◆ **Work request**: When a line in the records contains the string "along", copy that line.

Items from a dataset:

#####

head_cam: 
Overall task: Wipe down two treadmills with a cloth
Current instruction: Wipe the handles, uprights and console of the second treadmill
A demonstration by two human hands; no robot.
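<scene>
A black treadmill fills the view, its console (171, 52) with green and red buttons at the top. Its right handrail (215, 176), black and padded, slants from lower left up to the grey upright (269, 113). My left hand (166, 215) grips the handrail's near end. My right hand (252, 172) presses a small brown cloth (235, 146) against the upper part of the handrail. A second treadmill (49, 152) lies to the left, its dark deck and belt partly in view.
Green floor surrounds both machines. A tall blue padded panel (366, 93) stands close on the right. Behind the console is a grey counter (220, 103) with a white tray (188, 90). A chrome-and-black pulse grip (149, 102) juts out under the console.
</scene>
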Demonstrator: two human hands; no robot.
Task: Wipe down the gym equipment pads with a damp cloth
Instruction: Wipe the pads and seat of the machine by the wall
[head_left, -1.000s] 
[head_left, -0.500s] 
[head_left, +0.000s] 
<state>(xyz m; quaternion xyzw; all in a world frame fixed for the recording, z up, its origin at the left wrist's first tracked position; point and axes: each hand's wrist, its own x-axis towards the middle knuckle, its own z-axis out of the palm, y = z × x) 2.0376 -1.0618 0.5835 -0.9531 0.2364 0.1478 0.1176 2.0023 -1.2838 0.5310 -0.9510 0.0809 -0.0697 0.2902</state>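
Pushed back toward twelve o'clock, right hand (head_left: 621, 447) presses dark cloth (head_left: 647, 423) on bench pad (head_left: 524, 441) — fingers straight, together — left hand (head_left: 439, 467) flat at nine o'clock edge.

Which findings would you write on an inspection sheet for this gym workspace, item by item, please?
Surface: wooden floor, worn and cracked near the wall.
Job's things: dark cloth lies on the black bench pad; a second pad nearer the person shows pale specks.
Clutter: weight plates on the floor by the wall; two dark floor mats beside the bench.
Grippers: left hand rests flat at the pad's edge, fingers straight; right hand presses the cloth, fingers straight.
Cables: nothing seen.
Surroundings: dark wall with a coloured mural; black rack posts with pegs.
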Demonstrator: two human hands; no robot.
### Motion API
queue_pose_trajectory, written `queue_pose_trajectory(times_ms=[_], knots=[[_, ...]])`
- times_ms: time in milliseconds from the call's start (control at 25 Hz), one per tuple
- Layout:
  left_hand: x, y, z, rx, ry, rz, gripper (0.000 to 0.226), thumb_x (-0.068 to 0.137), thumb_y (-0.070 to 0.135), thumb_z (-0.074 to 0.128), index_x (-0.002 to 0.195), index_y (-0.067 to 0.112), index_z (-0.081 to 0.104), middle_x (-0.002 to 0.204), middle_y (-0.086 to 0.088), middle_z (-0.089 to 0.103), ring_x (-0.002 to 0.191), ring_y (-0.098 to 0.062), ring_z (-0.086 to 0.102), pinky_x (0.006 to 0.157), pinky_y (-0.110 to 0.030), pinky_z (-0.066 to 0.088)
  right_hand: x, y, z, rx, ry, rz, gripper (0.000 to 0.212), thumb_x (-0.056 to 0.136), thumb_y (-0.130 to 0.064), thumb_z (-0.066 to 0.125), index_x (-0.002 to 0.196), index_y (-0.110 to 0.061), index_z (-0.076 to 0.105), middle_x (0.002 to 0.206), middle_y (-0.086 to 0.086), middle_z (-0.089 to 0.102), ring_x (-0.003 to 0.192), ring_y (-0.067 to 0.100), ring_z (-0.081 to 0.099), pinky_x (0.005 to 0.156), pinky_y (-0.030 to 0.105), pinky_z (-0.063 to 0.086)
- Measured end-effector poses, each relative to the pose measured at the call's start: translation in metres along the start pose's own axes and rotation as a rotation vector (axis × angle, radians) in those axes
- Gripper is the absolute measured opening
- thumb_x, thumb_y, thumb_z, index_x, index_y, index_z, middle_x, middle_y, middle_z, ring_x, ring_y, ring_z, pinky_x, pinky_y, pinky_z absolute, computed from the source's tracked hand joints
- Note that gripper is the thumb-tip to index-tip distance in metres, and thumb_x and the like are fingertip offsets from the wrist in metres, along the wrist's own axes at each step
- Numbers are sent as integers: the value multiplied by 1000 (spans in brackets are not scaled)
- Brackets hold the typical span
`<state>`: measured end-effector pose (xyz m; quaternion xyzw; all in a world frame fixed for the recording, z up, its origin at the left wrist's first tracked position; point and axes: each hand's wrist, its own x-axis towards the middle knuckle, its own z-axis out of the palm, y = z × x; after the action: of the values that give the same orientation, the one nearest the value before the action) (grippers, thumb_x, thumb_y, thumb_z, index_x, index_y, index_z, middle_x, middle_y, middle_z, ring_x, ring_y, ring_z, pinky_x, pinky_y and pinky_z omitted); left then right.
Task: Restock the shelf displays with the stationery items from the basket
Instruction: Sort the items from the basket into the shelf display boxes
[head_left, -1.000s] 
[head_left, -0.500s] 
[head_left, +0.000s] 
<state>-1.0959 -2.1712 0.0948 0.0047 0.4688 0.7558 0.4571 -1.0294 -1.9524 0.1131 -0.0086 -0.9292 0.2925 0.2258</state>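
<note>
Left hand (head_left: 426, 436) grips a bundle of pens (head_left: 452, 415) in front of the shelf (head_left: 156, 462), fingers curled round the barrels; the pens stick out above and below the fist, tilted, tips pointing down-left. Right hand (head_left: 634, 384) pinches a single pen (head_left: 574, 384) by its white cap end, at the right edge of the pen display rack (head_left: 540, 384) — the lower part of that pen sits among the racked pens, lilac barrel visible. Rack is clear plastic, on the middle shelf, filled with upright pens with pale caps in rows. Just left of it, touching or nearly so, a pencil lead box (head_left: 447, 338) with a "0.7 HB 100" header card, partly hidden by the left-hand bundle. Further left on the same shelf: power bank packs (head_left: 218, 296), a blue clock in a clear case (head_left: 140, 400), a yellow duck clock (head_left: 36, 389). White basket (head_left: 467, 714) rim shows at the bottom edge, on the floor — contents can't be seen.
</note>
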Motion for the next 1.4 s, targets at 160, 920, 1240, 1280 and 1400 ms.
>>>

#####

◆ **Response to the task**:
- Measured end-effector poses, each relative to the pose measured at the call's start: translation in metres along the start pose's own axes and rotation as a rotation vector (axis × angle, radians) in those axes
- Note that gripper is the thumb-tip to index-tip distance in metres, and thumb_x and the like are fingertip offsets from the wrist in metres, along the wrist's own axes at each step

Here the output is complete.